● **What is being asked**
Nothing should be left out. Give all the data again exactly as written.

● **Dataset content**
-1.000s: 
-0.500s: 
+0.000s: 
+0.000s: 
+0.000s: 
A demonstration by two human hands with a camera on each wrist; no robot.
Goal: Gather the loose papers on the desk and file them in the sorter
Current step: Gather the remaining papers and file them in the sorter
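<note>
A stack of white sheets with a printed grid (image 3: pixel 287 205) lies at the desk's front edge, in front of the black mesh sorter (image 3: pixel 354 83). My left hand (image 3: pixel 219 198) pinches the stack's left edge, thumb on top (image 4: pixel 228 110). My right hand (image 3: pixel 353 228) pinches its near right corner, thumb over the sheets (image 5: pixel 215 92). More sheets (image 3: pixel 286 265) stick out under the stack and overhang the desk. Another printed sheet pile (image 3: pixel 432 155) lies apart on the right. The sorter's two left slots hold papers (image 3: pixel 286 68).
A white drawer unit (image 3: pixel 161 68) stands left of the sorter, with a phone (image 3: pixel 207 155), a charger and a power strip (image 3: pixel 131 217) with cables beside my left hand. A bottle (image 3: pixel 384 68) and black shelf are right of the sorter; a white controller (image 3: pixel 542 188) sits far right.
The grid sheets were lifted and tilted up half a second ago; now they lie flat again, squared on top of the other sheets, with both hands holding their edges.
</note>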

● **Answer for this exercise**
-1.000s: 
-0.500s: 
+0.000s: 
+0.000s: 
+0.000s: 
A demonstration by two human hands with a camera on each wrist; no robot.
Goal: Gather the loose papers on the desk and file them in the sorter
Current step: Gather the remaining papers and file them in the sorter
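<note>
A stack of white sheets with a printed grid (image 3: pixel 287 205) lies at the desk's front edge, in front of the black mesh sorter (image 3: pixel 354 83). My left hand (image 3: pixel 219 198) pinches the stack's left edge, thumb on top (image 4: pixel 228 110). My right hand (image 3: pixel 353 228) pinches its near right corner, thumb over the sheets (image 5: pixel 215 92). More sheets (image 3: pixel 286 265) stick out under the stack and overhang the desk. Another printed sheet pile (image 3: pixel 432 155) lies apart on the right. The sorter's two left slots hold papers (image 3: pixel 286 68).
A white drawer unit (image 3: pixel 161 68) stands left of the sorter, with a phone (image 3: pixel 207 155), a charger and a power strip (image 3: pixel 131 217) with cables beside my left hand. A bottle (image 3: pixel 384 68) and black shelf are right of the sorter; a white controller (image 3: pixel 542 188) sits far right.
The grid sheets were lifted and tilted up half a second ago; now they lie flat again, squared on top of the other sheets, with both hands holding their edges.
</note>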

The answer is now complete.